PROBLEM TO WORK ON: Could you retype the material, starting at its first line and ending with the line holding "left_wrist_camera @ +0", and keep the pictures out?

******************************

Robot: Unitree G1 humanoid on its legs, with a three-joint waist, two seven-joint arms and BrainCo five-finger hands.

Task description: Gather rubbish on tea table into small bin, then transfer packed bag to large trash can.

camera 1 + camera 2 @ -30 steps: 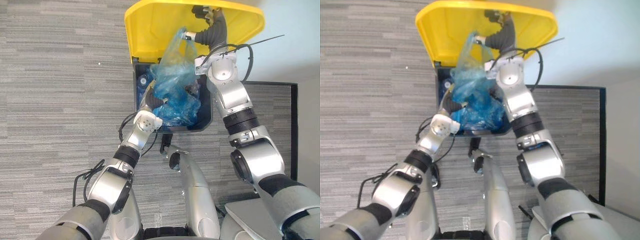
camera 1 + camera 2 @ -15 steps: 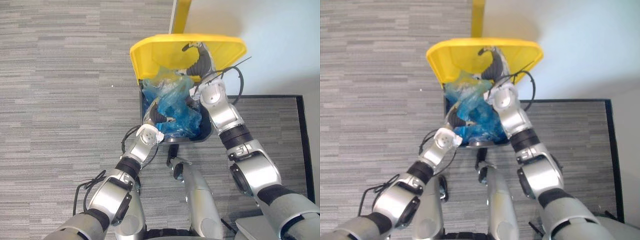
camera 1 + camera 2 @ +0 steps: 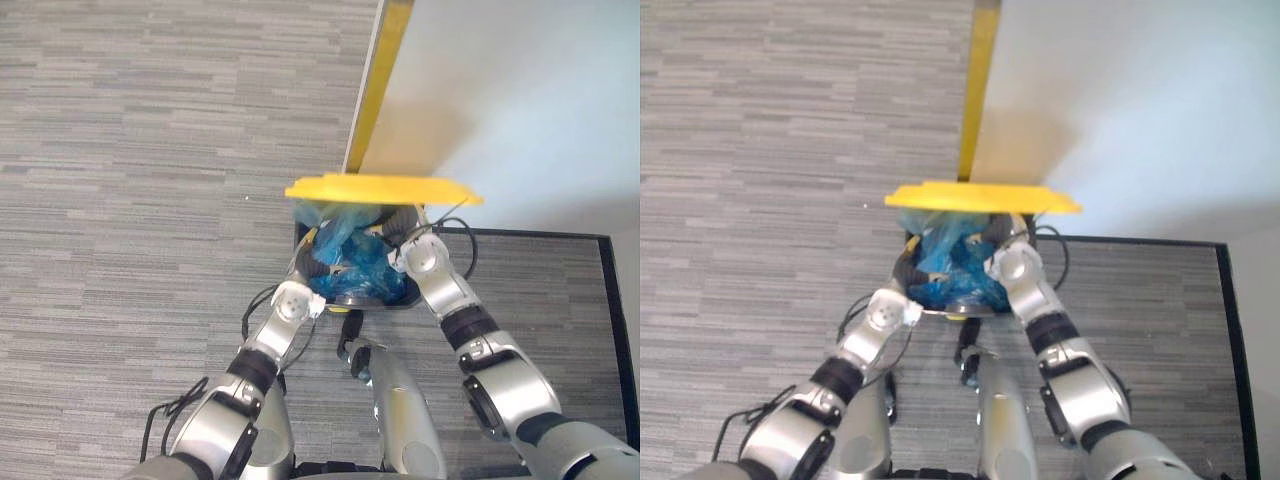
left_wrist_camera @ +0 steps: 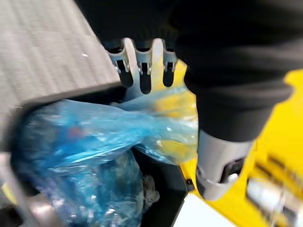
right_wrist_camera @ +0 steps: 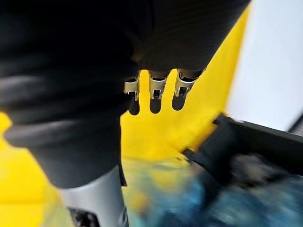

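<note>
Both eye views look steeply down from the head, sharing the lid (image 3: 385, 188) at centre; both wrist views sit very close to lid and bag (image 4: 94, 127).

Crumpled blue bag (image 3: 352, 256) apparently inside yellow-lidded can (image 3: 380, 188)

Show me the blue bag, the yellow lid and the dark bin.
blue bag (image 3: 352, 262), left eye view, crumpled middle.
yellow lid (image 3: 385, 189), left eye view, front edge.
dark bin (image 4: 165, 187), left wrist view, inner wall.
</note>
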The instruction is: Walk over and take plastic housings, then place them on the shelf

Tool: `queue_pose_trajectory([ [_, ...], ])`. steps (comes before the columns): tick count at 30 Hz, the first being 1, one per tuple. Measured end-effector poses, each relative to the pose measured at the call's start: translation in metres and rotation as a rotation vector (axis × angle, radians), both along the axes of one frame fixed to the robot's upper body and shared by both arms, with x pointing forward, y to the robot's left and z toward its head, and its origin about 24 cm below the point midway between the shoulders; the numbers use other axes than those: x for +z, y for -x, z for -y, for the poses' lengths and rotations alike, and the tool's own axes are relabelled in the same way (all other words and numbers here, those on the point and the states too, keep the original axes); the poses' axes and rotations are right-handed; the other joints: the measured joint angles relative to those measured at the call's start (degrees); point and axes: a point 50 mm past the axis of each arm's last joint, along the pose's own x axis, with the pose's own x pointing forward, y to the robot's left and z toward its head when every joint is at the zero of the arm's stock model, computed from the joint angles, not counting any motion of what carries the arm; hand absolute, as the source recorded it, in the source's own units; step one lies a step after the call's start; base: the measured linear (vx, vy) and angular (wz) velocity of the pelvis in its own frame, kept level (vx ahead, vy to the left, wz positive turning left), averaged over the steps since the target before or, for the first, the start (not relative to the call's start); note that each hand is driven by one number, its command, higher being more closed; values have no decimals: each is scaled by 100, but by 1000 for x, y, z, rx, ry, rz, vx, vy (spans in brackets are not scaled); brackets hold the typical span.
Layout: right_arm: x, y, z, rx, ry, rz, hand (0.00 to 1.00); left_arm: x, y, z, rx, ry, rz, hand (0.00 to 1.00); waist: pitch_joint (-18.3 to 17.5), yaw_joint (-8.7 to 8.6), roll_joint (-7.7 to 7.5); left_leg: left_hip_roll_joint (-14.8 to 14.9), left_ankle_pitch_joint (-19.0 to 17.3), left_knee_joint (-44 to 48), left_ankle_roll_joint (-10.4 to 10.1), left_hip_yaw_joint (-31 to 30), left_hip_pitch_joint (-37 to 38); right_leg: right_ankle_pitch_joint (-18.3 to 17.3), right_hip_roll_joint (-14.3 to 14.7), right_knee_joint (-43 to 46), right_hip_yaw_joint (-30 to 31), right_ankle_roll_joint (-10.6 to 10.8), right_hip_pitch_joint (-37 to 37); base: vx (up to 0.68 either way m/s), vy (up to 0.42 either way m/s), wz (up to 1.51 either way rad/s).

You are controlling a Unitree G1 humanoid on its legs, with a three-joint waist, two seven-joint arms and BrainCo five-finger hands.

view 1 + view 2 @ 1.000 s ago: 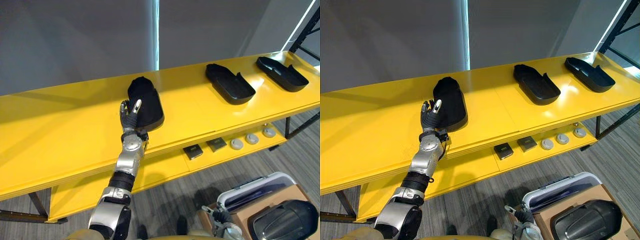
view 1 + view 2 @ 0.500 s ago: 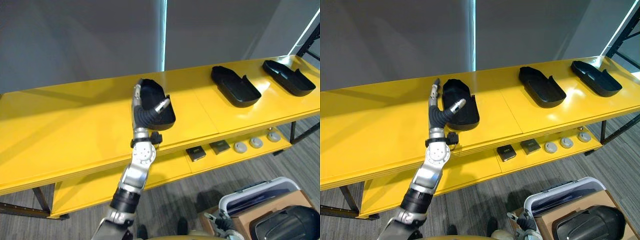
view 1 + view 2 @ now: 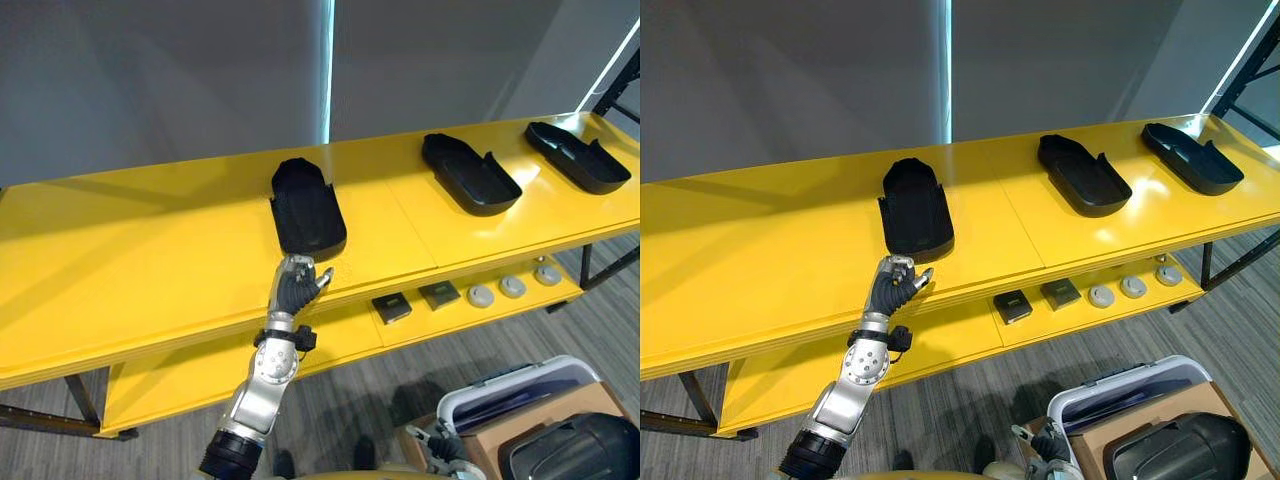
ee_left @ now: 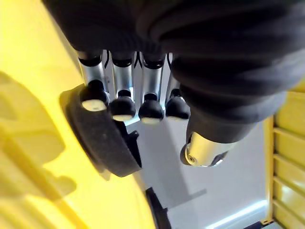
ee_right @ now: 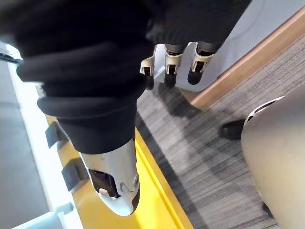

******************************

THE COMPLETED TASK:
Robot: Unitree G1 humanoid on its legs, with a three-joint waist, two seven-joint arms and BrainCo five-finger hands.

Task description: Gather rubbish on tea table into small bin, then transfer packed bag to large trash can.

camera 1 + camera 2 @ -30 steps: 
camera 1 + camera 2 @ -15 steps: 
camera 1 + camera 2 @ +0 steps: 
left_wrist_camera @ +0 steps: 

The output is finished.